The team, featuring about a dozen co-investigators – as well as an extended group of scientists, physiologists, microbiologists, and statisticians spanning from Kennedy Space Center, Johnson Space Center, NASA’s Human Research Program and Space Biology Program, Sierra Space, and Purdue University – chose to fight through it. Germination was better on orbit, though results still fell well short of what was achieved in preflight ground testing, which produced more than 100 tomatoes overall. VEG-05 resulted in only 12 ripe tomatoes on orbit.

Plants grown on the International Space Station
JAXA (Japan Aerospace Exploration Agency) astronaut Koichi Wakata tends to tomato plants on the International Space Station on Feb. 11, 2023, as part of the VEG-05 experiment.

The low sample size and additional concerns about potential fungal contamination meant the astronauts were not able to taste the tomatoes. VEG-05 on the ground was terminated and restarted. The good news is those plants are now thriving.

Massa credits her team for helping keep her focused and continuing to take on the challenges. The experiment marked the first time multiple tomato plants were grown to fruit in space.

“We’re a team, so we tied into our core value of teamwork,” Massa said. “We’ve learned a lot more about this crop and we’ll continue to learn so much. We’ll get as much science out of this as possible.”

VEG-05 flew aboard NASA’s SpaceX 26th commercial resupply mission (CRS-26), launched from Kennedy on Nov. 22, 2022. Samples, including fruit, plant tissue, plant pillows, swabs, and water, returned to Earth on CRS-27 on April 15. Massa expects to begin analysis next month.

On March 7, 2023, UAE (United Arab Emirates) astronaut Sultan Alneyadi harvests tomatoes grown aboard the space station and stows samples in a bag for later analysis at NASA’s Kennedy Space Center in Florida.

“We can learn about what happens when plants are really water stressed. And that’s a pretty common thing in spaceflight,” Massa said. “It was challenging, but we did get some successes from it and I think we’ll get more.

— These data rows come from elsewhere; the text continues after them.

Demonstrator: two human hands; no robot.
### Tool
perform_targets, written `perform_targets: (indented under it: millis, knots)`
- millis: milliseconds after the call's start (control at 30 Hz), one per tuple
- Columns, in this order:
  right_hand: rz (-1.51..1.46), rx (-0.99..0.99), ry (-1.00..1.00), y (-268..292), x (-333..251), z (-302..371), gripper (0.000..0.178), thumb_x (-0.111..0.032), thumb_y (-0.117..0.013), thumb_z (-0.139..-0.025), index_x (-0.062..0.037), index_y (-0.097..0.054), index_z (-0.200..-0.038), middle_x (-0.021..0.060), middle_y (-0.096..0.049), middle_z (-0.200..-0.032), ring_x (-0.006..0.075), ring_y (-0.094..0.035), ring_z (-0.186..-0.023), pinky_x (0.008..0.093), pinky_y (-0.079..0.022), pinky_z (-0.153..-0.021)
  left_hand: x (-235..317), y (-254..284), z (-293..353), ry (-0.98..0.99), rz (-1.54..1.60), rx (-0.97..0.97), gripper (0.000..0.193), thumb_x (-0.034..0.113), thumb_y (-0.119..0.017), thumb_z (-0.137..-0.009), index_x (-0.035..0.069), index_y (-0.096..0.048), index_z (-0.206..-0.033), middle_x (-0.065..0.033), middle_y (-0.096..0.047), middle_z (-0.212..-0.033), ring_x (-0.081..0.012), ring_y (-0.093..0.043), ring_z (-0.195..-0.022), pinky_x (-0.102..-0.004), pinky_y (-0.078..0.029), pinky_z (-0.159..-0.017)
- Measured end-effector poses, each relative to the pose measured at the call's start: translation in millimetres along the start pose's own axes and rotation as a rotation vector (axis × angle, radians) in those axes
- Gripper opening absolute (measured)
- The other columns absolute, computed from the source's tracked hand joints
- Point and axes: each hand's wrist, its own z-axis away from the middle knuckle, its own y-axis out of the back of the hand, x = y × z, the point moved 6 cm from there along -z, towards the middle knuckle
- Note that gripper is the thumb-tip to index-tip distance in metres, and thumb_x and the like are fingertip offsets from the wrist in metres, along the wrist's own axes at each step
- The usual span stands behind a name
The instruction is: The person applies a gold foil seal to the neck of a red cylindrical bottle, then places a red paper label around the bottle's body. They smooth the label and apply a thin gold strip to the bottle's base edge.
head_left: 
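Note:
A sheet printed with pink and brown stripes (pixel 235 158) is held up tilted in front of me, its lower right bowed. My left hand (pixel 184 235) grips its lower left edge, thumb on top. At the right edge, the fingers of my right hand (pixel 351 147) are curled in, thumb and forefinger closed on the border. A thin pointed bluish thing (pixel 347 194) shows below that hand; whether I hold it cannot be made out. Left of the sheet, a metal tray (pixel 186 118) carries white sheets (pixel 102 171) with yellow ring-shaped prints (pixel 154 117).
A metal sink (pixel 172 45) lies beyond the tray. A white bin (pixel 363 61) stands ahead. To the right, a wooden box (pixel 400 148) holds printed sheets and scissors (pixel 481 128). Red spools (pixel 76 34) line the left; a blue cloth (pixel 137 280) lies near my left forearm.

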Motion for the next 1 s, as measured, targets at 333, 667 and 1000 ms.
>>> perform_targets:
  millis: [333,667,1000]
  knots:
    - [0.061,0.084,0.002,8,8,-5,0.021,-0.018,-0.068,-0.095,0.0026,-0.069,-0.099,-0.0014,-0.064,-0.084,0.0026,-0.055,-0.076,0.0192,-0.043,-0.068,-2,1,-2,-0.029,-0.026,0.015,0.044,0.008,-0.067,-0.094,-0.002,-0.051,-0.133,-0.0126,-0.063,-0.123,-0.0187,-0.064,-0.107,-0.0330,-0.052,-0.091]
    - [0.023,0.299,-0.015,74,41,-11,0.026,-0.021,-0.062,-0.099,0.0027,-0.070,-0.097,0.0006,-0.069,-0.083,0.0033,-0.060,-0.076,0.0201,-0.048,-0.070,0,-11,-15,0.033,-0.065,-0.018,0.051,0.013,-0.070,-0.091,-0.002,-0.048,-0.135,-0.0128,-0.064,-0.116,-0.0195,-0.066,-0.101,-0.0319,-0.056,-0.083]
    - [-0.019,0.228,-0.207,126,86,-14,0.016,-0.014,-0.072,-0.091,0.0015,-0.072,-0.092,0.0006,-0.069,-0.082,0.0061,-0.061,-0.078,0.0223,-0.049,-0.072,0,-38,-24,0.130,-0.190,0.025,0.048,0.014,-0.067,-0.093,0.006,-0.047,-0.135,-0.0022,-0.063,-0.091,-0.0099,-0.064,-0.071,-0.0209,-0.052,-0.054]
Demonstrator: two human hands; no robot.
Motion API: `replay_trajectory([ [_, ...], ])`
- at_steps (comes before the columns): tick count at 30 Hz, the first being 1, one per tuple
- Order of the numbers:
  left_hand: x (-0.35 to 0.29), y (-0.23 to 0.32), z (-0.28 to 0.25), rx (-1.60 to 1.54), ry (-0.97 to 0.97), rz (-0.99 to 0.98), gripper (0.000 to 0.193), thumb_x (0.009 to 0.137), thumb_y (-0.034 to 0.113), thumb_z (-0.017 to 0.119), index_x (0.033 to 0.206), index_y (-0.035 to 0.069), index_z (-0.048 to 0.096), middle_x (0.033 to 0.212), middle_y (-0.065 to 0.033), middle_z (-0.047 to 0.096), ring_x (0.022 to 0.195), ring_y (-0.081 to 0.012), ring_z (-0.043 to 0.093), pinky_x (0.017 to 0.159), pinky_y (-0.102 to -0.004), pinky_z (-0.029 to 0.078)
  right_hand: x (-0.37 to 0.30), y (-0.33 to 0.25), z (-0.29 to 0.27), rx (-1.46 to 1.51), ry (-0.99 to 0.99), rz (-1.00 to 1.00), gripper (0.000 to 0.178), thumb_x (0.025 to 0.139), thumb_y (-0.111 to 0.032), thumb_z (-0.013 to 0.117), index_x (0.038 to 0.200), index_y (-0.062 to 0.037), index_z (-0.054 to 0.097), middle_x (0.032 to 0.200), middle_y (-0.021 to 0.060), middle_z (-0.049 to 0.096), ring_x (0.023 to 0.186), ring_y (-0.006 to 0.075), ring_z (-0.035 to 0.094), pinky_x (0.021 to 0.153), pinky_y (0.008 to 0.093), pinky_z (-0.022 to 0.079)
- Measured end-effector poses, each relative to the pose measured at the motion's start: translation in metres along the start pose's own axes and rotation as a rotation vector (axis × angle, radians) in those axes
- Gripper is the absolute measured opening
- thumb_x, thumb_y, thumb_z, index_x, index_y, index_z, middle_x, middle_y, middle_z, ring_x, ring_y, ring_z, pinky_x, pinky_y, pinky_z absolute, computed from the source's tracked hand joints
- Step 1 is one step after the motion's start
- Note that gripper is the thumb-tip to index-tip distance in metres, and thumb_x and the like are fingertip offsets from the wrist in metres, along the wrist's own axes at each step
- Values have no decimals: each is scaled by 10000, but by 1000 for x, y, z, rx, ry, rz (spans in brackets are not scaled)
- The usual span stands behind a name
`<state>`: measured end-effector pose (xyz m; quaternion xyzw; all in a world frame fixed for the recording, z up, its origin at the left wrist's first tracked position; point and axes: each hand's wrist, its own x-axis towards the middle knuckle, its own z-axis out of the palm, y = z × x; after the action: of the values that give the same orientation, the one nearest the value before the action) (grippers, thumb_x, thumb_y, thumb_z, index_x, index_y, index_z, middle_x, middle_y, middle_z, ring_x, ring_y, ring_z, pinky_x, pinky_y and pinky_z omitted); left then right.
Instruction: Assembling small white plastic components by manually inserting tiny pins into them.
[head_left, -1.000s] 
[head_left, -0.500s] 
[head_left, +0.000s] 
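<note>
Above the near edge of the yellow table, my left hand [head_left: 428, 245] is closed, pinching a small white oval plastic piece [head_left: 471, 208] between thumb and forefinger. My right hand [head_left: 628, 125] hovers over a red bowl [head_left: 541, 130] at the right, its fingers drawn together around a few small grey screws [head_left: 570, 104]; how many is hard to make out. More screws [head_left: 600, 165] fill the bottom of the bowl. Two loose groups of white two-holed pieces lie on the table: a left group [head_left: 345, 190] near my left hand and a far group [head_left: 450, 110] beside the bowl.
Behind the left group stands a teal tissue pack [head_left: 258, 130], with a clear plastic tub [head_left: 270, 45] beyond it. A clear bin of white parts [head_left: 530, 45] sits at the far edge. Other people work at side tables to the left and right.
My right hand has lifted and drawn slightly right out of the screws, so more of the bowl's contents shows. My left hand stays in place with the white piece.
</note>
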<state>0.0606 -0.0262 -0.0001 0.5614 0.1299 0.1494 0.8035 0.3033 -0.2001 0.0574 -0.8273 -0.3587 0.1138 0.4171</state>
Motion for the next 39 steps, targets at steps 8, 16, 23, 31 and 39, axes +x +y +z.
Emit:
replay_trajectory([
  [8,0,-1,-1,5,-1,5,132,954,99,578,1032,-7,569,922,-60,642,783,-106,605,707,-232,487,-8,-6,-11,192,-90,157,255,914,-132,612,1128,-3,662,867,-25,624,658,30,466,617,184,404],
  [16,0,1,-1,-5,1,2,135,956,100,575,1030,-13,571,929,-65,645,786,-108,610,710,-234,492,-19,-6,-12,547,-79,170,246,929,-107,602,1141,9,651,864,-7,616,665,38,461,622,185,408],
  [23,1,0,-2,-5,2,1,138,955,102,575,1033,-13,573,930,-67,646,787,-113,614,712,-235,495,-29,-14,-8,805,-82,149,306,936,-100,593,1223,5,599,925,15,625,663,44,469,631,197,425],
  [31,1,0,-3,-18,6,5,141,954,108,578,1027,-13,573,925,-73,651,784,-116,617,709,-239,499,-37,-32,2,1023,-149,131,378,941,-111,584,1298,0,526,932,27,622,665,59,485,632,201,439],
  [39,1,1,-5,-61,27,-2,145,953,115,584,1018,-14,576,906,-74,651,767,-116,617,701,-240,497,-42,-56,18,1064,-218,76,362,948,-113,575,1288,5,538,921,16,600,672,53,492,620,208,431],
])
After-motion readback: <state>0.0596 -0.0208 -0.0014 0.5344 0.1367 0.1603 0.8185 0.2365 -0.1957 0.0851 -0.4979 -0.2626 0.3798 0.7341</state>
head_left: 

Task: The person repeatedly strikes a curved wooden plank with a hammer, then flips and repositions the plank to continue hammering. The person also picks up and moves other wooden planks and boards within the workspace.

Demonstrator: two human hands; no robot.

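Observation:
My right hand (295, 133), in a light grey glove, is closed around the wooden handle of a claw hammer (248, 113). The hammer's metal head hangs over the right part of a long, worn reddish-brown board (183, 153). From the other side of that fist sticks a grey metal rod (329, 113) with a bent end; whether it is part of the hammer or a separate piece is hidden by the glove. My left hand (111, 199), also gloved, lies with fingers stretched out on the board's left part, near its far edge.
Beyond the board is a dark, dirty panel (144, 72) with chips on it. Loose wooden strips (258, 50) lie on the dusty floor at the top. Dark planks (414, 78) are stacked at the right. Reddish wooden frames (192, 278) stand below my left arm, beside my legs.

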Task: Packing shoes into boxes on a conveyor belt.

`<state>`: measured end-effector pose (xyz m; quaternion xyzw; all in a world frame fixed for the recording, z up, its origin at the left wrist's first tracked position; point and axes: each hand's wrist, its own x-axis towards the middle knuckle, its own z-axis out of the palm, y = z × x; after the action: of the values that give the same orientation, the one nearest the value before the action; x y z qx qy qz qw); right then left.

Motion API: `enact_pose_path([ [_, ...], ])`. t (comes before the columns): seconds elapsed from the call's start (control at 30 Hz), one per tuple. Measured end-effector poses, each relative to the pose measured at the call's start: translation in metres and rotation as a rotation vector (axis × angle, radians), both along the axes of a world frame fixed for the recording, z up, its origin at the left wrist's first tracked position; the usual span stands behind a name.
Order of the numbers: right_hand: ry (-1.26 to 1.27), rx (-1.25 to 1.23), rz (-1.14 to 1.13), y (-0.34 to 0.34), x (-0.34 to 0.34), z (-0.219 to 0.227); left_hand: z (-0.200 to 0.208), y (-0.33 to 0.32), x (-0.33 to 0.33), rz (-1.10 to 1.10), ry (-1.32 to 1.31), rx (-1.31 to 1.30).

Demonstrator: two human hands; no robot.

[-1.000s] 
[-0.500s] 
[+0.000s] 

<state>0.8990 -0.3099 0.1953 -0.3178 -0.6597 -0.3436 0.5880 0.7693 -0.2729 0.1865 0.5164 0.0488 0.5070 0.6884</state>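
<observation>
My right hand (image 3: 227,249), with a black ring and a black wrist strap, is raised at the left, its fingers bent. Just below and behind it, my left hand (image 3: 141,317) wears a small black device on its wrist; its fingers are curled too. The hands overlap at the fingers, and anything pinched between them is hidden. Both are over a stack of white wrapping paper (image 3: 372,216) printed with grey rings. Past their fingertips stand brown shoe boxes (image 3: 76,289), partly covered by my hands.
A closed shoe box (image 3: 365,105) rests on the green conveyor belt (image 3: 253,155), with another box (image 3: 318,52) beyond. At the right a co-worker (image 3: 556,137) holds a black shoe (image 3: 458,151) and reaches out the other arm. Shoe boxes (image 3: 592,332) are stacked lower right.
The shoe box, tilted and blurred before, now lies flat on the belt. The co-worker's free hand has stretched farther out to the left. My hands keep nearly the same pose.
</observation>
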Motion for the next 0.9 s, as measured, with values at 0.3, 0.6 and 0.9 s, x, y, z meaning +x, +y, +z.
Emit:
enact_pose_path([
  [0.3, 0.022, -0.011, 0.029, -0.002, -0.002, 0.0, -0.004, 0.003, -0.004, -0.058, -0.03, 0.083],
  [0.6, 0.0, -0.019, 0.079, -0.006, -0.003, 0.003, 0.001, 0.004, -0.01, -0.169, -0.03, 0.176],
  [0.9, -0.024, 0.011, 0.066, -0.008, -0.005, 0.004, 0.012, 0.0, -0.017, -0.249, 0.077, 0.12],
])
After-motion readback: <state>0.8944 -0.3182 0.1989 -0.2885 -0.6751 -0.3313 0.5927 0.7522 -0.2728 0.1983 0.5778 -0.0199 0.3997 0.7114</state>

We’ll integrate new techniques, and new technologies and approaches, too.”

For more information, check out the latest in NASA’s Exploration Research and Technology at Kennedy.

Students Thrive in VEG-05 Patch Design Challenge

To create a mission patch for VEG-05, NASA recently collaborated with the Fairchild Tropical Botanic Garden in Coral Gables, Florida, on a national challenge. The contest drew 235 submissions, involving more than 100 schools (each school was allowed two entries). Students submitted designs, as well as a statement explaining their patch symbolism.

Massa was one of the judges of the event, which was won by Monica G. from Hialeah Gardens Middle School in Florida. NASA provided resources for the students to research VEG-05.

“We received some amazing entries,” Massa said. “It’s not just about the science, it’s also about the art, the inspiration, and the imagination. I think that’s just as important as the science results that we get out of our work – inspiring our next generation.”

The winning mission patch for NASA’s VEG-05 experiment, created by a middle school student from Hialeah Gardens Middle School in Florida.